:: EXERCISE REQUIREMENTS ::
Keep the images out while you retype all of the data exactly.

:: AVAILABLE RECORDS ::
■ ■ ■
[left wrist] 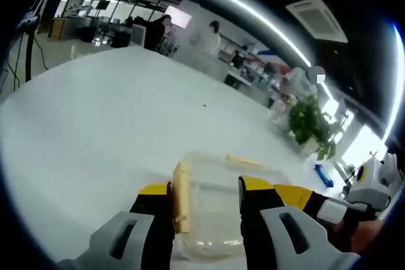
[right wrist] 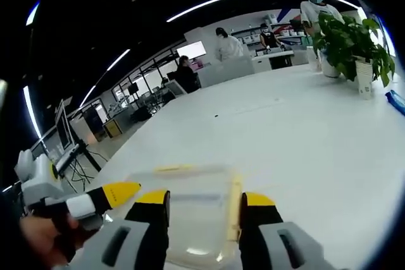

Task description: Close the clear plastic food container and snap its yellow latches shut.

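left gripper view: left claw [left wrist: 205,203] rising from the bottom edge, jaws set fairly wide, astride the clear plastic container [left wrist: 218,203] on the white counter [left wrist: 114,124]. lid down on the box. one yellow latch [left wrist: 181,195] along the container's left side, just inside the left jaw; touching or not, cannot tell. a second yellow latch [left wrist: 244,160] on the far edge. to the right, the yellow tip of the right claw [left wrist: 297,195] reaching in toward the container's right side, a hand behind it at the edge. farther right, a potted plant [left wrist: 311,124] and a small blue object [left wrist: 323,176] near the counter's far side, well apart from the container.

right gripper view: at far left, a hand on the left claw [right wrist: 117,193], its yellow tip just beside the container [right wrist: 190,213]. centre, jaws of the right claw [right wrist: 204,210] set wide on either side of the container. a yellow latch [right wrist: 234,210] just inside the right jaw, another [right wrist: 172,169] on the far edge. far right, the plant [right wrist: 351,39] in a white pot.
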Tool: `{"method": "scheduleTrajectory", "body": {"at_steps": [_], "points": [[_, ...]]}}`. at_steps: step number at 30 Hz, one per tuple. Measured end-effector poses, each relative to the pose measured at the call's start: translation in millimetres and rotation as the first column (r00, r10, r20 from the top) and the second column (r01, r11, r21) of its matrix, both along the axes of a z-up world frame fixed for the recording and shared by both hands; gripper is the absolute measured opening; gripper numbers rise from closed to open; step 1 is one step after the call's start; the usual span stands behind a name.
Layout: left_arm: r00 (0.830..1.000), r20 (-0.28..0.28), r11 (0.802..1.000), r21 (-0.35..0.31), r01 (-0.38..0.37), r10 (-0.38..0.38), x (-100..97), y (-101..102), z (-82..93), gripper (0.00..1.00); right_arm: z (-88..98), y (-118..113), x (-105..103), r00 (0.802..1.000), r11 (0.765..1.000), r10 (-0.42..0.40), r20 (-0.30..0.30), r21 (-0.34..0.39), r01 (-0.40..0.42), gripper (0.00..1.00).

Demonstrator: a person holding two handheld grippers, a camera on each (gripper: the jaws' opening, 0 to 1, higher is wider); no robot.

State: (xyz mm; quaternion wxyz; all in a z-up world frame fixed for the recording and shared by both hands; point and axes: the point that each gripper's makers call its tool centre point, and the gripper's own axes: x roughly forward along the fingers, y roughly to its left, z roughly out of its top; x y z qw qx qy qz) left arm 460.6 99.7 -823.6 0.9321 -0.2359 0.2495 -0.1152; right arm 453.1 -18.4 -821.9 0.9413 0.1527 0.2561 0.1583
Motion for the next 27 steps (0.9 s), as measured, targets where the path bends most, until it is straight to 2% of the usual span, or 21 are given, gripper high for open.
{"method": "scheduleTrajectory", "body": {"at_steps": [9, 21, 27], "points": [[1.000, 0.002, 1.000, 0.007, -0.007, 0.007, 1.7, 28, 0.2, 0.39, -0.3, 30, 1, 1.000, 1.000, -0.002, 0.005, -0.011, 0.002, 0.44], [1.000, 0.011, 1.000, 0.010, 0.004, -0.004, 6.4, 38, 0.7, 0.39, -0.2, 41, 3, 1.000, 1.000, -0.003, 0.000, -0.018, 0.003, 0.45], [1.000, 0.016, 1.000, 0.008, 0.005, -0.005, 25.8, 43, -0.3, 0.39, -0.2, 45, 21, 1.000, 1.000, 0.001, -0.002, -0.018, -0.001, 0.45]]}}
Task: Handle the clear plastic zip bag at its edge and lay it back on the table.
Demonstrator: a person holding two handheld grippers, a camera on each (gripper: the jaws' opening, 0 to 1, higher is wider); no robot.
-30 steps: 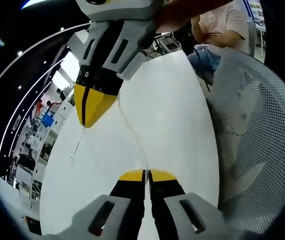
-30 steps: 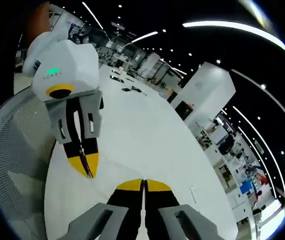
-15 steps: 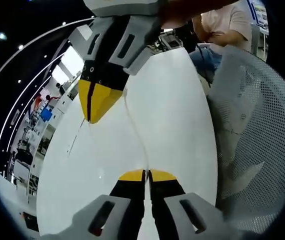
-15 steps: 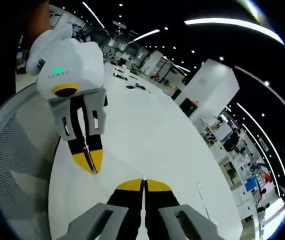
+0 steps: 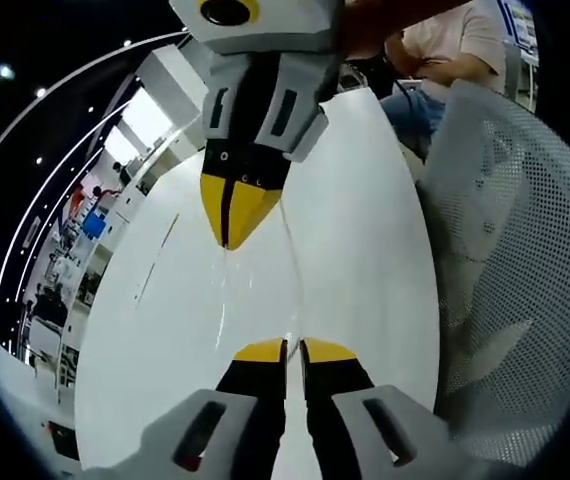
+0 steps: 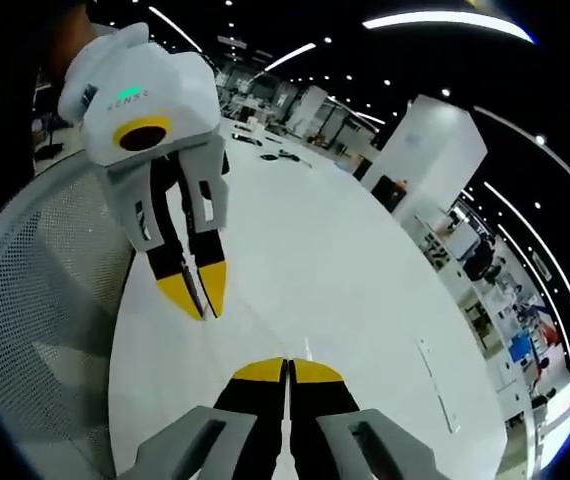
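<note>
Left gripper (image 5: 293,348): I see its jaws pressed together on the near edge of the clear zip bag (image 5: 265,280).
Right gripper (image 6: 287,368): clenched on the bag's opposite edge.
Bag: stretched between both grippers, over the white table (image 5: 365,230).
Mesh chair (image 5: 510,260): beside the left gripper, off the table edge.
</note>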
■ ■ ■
:: COMPLETED EXERCISE ::
[left wrist] 
[right wrist] 

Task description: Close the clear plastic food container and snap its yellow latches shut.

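left gripper view: left claw [left wrist: 205,203] rising from the bottom edge, jaws set fairly wide, astride the clear plastic container [left wrist: 218,203] on the white counter [left wrist: 114,124]. lid down on the box. one yellow latch [left wrist: 181,195] along the container's left side, just inside the left jaw; touching or not, cannot tell. a second yellow latch [left wrist: 244,160] on the far edge. to the right, the yellow tip of the right claw [left wrist: 297,195] reaching in toward the container's right side, a hand behind it at the edge. farther right, a potted plant [left wrist: 311,124] and a small blue object [left wrist: 323,176] near the counter's far side, well apart from the container.

right gripper view: at far left, a hand on the left claw [right wrist: 117,193], its yellow tip just beside the container [right wrist: 190,213]. centre, jaws of the right claw [right wrist: 204,210] set wide on either side of the container. a yellow latch [right wrist: 234,210] just inside the right jaw, another [right wrist: 172,169] on the far edge. far right, the plant [right wrist: 351,39] in a white pot.
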Tool: `{"method": "scheduleTrajectory", "body": {"at_steps": [_], "points": [[_, ...]]}}`. at_steps: step number at 30 Hz, one per tuple. Measured end-effector poses, each relative to the pose measured at the call's start: translation in millimetres and rotation as the first column (r00, r10, r20 from the top) and the second column (r01, r11, r21) of its matrix, both along the axes of a z-up world frame fixed for the recording and shared by both hands; gripper is the absolute measured opening; gripper numbers rise from closed to open; step 1 is one step after the call's start; the usual span stands behind a name.
Layout: left_arm: r00 (0.830..1.000), r20 (-0.28..0.28), r11 (0.802..1.000), r21 (-0.35..0.31), r01 (-0.38..0.37), r10 (-0.38..0.38), x (-100..97), y (-101..102), z (-82..93), gripper (0.00..1.00); right_arm: z (-88..98), y (-118..113), x (-105..103), r00 (0.802..1.000), r11 (0.765..1.000), r10 (-0.42..0.40), r20 (-0.30..0.30), r21 (-0.34..0.39), r01 (-0.40..0.42), gripper (0.00..1.00).

Demonstrator: a person holding two handheld grippers, a camera on each (gripper: the jaws' opening, 0 to 1, higher is wider); no robot.

State: (xyz mm; quaternion wxyz; all in a z-up world frame fixed for the recording and shared by both hands; point and axes: the point that each gripper's makers call its tool centre point, and the gripper's own axes: x roughly forward along the fingers, y roughly to its left, z roughly out of its top; x y z qw qx qy qz) left arm 460.6 99.7 -823.6 0.9321 -0.2359 0.2495 -0.1152; right arm 453.1 -18.4 -821.9 0.9413 0.1527 0.2561 0.1583
Motion for the next 27 steps (0.9 s), as measured, targets where the path bends most, until it is straight to 2% of the usual span, or 21 are given, gripper high for open.
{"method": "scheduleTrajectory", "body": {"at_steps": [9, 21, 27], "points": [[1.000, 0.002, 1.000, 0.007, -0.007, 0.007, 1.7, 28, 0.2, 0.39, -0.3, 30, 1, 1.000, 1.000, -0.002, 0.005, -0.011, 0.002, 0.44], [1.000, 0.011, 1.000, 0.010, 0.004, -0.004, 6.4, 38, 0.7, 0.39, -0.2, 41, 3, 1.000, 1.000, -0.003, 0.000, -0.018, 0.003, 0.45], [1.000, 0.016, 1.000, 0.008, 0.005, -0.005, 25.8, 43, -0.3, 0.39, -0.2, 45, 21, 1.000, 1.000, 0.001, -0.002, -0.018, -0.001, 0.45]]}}
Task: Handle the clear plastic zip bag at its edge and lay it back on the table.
Demonstrator: a person holding two handheld grippers, a camera on each (gripper: the jaws' opening, 0 to 1, higher is wider); no robot.
-30 steps: 
-30 steps: 
-15 steps: 
-15 steps: 
+0 steps: 
+0 steps: 
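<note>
Left gripper (image 5: 293,348): I see its jaws pressed together on the near edge of the clear zip bag (image 5: 265,280).
Right gripper (image 6: 287,368): clenched on the bag's opposite edge.
Bag: stretched between both grippers, over the white table (image 5: 365,230).
Mesh chair (image 5: 510,260): beside the left gripper, off the table edge.
</note>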

Apart from this answer, nothing more is required.